Cómo elegir bien sin perderse
Elegir un protector ortopédico para perros no debería basarse solo en “la pata que cojea”, sino en la articulación concreta que necesita ayuda. Si el problema está en una pata delantera, hay que valorar carpo o codo. Si está en una pata trasera, probablemente estaremos hablando de tarso o rodilla.
Consejo Novecan: mide correctamente la zona antes de elegir. Un soporte demasiado suelto se moverá y no hará bien su función. Uno demasiado apretado puede provocar molestias, roces o rechazo.
Lo ideal es que el perro pueda caminar con naturalidad, pero con una sensación extra de seguridad. Si el soporte está bien elegido y bien ajustado, el animal debería moverse más cómodo, más estable y con menos inseguridad.
💙 En Novecan te ayudamos a elegir
Cada perro es único: cambia su tamaño, su edad, su lesión y también su forma de caminar. Por eso, si no sabes qué protector ortopédico para perros necesita tu mascota, en Novecan podemos orientarte para escoger el soporte más adecuado según la articulación afectada, las medidas y el problema de movilidad.
Puedes visitar nuestra sección de productos de ortopedia para ver las diferentes opciones disponibles.
El objetivo no es solo comprar un producto, sino ayudar a que tu compañero vuelva a moverse con más seguridad, menos miedo y mayor calidad de vida.
Preguntas frecuentes
¿Cómo sé si mi perro necesita un protector de carpo o de tarso?
La diferencia principal está en la pata afectada. El carpo se encuentra en las patas delanteras, mientras que el tarso está en las traseras. Si tienes dudas, observa dónde dobla mal la pata o dónde pierde estabilidad, y consulta con un profesional.

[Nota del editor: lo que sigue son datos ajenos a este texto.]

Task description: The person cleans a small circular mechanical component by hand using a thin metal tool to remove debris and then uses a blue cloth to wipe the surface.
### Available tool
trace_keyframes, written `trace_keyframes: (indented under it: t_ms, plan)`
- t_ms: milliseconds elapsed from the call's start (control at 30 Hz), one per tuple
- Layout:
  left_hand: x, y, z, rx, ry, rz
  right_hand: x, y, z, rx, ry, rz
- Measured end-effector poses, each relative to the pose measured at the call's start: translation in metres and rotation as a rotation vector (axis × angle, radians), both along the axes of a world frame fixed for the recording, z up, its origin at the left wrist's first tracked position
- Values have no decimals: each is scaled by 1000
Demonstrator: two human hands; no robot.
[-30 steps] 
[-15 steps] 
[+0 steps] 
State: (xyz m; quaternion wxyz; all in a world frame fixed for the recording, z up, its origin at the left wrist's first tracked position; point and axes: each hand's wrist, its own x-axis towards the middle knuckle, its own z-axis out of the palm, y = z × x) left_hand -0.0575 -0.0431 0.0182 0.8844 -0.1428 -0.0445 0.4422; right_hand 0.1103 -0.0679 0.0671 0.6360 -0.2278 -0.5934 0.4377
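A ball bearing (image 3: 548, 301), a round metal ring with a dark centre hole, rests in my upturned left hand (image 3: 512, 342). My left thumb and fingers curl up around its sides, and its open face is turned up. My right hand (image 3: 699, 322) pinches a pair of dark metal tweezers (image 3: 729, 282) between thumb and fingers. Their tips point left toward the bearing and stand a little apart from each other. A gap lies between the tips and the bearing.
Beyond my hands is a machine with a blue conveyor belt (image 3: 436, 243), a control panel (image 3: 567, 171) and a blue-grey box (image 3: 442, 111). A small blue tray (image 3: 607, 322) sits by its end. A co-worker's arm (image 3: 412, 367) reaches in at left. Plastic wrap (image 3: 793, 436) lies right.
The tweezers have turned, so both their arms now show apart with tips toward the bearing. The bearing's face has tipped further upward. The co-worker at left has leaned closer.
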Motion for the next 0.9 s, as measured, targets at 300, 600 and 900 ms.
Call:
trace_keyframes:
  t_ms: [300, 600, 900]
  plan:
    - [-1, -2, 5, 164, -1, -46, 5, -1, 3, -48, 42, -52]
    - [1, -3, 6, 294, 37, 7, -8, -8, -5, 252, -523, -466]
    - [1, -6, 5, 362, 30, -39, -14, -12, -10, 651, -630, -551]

¿Un soporte ortopédico sustituye al veterinario?
No. Un soporte puede ayudar a proteger, estabilizar y mejorar el confort diario, pero no sustituye un diagnóstico. Si hay dolor intenso, inflamación, cojera persistente o el perro deja de apoyar, la revisión veterinaria es imprescindible.
¿Cuánto tiempo debe llevar un protector ortopédico para perros?
Depende del problema, del tipo de soporte y de la tolerancia del animal. Lo recomendable es empezar poco a poco, revisar la piel después de cada uso y seguir las pautas indicadas por el veterinario o el equipo especializado.